**Problem description**:
Using the data below, copy each line that includes the word "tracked".

-*-

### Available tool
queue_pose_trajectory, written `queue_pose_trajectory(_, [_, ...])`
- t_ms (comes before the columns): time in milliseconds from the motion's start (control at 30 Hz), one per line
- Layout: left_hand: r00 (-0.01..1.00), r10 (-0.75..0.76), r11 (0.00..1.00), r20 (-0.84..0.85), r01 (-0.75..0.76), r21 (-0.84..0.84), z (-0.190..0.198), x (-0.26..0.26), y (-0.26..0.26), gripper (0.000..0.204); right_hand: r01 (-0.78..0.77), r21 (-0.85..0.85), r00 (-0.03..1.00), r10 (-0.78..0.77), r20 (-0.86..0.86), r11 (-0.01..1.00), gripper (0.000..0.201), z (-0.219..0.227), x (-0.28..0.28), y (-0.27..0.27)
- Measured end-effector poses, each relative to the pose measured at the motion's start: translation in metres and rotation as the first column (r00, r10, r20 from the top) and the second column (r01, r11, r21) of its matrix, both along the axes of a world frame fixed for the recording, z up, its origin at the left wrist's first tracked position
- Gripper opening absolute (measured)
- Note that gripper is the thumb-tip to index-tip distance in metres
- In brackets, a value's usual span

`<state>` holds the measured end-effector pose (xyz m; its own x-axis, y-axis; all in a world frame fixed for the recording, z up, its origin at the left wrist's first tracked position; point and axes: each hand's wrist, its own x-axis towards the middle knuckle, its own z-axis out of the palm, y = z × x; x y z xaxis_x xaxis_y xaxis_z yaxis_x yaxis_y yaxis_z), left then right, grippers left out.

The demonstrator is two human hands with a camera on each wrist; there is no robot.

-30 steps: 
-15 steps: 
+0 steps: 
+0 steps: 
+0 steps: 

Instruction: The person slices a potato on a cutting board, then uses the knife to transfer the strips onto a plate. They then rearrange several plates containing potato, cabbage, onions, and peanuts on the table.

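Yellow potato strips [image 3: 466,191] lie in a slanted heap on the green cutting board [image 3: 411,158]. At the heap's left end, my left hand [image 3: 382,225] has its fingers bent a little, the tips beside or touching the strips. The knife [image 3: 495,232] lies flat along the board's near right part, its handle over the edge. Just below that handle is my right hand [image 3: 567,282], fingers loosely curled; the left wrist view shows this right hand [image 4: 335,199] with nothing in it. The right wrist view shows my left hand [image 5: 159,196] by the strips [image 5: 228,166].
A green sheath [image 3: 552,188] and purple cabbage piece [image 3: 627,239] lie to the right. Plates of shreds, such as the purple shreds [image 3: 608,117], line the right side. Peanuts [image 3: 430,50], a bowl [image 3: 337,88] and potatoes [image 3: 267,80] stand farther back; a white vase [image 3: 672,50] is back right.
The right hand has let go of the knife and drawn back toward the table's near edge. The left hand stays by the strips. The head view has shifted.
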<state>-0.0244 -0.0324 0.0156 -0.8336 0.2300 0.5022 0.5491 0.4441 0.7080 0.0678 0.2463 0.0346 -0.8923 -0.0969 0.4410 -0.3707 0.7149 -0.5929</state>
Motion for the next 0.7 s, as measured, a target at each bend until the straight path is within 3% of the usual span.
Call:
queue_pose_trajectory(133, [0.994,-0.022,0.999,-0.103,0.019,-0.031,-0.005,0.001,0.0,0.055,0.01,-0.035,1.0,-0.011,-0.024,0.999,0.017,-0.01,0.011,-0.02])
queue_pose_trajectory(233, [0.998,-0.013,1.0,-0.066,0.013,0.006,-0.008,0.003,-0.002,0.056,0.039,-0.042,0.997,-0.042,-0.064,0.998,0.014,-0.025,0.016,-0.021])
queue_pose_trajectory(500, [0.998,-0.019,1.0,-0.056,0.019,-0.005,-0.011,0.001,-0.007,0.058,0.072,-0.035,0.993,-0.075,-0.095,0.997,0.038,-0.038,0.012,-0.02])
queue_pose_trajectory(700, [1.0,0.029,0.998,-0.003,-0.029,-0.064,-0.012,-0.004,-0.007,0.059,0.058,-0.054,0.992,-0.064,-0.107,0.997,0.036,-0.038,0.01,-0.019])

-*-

**Answer section**:
- Measured end-effector poses, each relative to the pose measured at the motion's start: translation in metres and rotation as the first column (r00, r10, r20 from the top) and the second column (r01, r11, r21) of its matrix, both along the axes of a world frame fixed for the recording, z up, its origin at the left wrist's first tracked position
`<state>` holds the measured end-effector pose (xyz m; its own x-axis, y-axis; all in a world frame fixed for the recording, z up, its origin at the left wrist's first tracked position; point and axes: each hand's wrist, its own x-axis towards the middle knuckle, its own z-axis out of the palm, y = z × x; x y z xaxis_x xaxis_y xaxis_z yaxis_x yaxis_y yaxis_z), left then right, grippers left out.

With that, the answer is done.